À l'échelle européenne, Paris est beaucoup plus centrale que Londres grâce à ses liens intenses avec un grand nombre de villes européennes, y compris d'Europe de l'Est. Toutefois, un système de villes allemandes, scandinaves, suisses, néerlandaises et belges montre une intense connectivité. Ce système, peu hiérarchisé, crée des stimulations mutuelles renforçant la compétitivité de chaque ville par le pouvoir des sièges sociaux, mais également par l'accueil de filiales étrangères.

Quelle attractivité pour les filiales étrangères ?

L'intégration des villes dans les réseaux mondiaux d'entreprises par le biais de filiales étrangères est également essentielle afin d'avoir accès à la scène internationale pour promouvoir l'économie locale. La concentration des entreprises locales et internationales a été organisée dès la fin des années 1980 par les administrations locales en « technopoles », renommées aujourd'hui clusters. Ces lieux ne contiennent pas seulement des ressources économiques, mais doivent également donner accès à des infrastructures comme des aéroports ou des centres de congrès, et à des manifestations culturelles de haut niveau.

Cette histoire récente a une grande influence sur la capacité des villes européennes à être intégrées dans la mondialisation.
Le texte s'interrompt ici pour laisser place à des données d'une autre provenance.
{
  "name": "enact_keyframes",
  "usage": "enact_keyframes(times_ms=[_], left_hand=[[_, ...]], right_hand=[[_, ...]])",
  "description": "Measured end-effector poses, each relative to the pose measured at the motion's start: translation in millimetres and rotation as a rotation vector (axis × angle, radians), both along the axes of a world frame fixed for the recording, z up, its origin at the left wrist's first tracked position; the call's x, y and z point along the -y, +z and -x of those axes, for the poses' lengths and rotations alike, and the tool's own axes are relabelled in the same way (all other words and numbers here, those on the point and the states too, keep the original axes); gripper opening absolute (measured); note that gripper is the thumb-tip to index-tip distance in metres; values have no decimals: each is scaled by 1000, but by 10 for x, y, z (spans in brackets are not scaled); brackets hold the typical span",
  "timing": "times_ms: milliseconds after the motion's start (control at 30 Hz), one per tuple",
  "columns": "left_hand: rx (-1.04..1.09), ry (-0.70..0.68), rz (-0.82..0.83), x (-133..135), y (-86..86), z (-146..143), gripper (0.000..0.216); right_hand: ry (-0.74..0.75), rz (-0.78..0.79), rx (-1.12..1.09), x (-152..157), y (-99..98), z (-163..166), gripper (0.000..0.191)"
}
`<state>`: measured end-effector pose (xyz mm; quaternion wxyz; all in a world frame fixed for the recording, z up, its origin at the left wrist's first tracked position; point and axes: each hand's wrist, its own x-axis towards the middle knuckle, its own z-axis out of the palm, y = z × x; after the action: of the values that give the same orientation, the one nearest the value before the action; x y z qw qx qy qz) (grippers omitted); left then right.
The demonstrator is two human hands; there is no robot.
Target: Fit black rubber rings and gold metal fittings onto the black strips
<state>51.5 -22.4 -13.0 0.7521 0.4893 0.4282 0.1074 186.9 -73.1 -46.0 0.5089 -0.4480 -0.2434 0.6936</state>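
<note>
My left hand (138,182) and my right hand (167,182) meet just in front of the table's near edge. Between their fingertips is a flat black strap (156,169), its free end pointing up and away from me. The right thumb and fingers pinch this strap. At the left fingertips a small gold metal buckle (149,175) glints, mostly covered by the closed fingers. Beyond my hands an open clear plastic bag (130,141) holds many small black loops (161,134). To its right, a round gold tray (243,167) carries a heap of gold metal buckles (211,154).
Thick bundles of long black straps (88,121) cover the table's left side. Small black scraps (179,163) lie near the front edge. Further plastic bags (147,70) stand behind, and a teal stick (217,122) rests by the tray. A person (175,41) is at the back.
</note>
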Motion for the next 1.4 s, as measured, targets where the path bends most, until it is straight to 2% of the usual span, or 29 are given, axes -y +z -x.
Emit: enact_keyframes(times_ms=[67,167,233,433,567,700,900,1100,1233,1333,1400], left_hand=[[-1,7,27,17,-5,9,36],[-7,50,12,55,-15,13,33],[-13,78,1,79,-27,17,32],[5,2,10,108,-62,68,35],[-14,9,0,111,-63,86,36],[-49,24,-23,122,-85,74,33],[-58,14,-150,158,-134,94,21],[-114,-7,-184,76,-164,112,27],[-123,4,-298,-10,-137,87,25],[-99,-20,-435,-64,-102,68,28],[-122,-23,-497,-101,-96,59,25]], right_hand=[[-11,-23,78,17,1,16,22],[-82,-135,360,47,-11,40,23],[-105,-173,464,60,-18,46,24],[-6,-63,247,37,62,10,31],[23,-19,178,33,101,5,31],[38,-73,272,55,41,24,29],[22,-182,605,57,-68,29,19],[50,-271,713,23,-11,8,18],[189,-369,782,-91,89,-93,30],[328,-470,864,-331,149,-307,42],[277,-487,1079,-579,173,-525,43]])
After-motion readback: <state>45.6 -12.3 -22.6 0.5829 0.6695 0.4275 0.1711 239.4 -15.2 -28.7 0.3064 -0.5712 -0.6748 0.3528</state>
La carte de l'accueil des filiales étrangères dans les « aires urbaines fonctionnelles » révèle la suprématie de Londres en Europe par l'attraction des entreprises étrangères.

Localisation étrangère des filiales des entreprises multinationales dans les aires urbaines fonctionnelles européennes

Paris, qui est au deuxième rang seulement, n'atteint que le quart du nombre des filiales étrangères de Londres (5 000 contre 20 000). En particulier, Londres accueille de nombreuses entreprises américaines (35 % du total des filiales étrangères contre 23 % pour Paris) et asiatiques (6,6 % contre 3,6 %), mais bien moins de filiales détenues par des entreprises européennes (55 % pour Londres contre 70 % pour Paris). Cela confirme que, si Londres constitue un point d'entrée des sociétés américaines en Europe, elle est beaucoup moins intégrée que Paris par les réseaux des entreprises européennes.

À côté de cette dualité maintenant bien connue de Londres et de Paris, un effet « capitale » domine en Europe centrale. Cela est vrai également pour les systèmes urbains nationaux classiquement « primatiaux » (c'est-à-dire fortement dominés par une ville), comme en France, en Grande-Bretagne, en Grèce ou au Portugal. Mais c'est également vrai, dans une moindre mesure, en Espagne, où Madrid concentre beaucoup plus d'entreprises étrangères que Barcelone, et Zurich en Suisse, qui domine largement Genève et les autres villes helvétiques. Ce phénomène est aggravé dans les capitales des nouveaux pays de l'Est, où l'indécision de l'administration et l'ignorance du pays aboutissent à une forte concentration des investissements étrangers dans la capitale. La stratégie consiste à se rapprocher des institutions et des banques, afin de construire un réseau professionnel local et d'obtenir des informations, et alors seulement à trouver une implantation plus appropriée pour la production. Le capital social cosmopolite joue également le rôle de pont entre l'étranger et les métropoles nationales.

Seuls les grands pays fédéraux comme l'Allemagne attirent des sociétés étrangères de façon plus équilibrée. Elles ont une plus grande visibilité de l'étranger et sont plus rapidement intégrées dans la diffusion de nouvelles connaissances et pratiques. Mais les villes situées dans des pays à système urbain primatial peuvent également avoir un bon accès à ces réseaux, à condition que les capitales jouent bien le rôle de pont en direction de l'ensemble du pays.

La position des métropoles est donc primordiale dans la compétitivité actuelle et future des territoires européens. Ce réseau est complexe et multiéchelle : Europe/monde, Europe de l'Ouest/Europe de l'Est, échanges entre pays européens et à l'intérieur de chaque pays, systèmes complexes locaux. L'équilibre et le lien entre tous ces niveaux forment les conditions du développement harmonisé de cette compétitivité.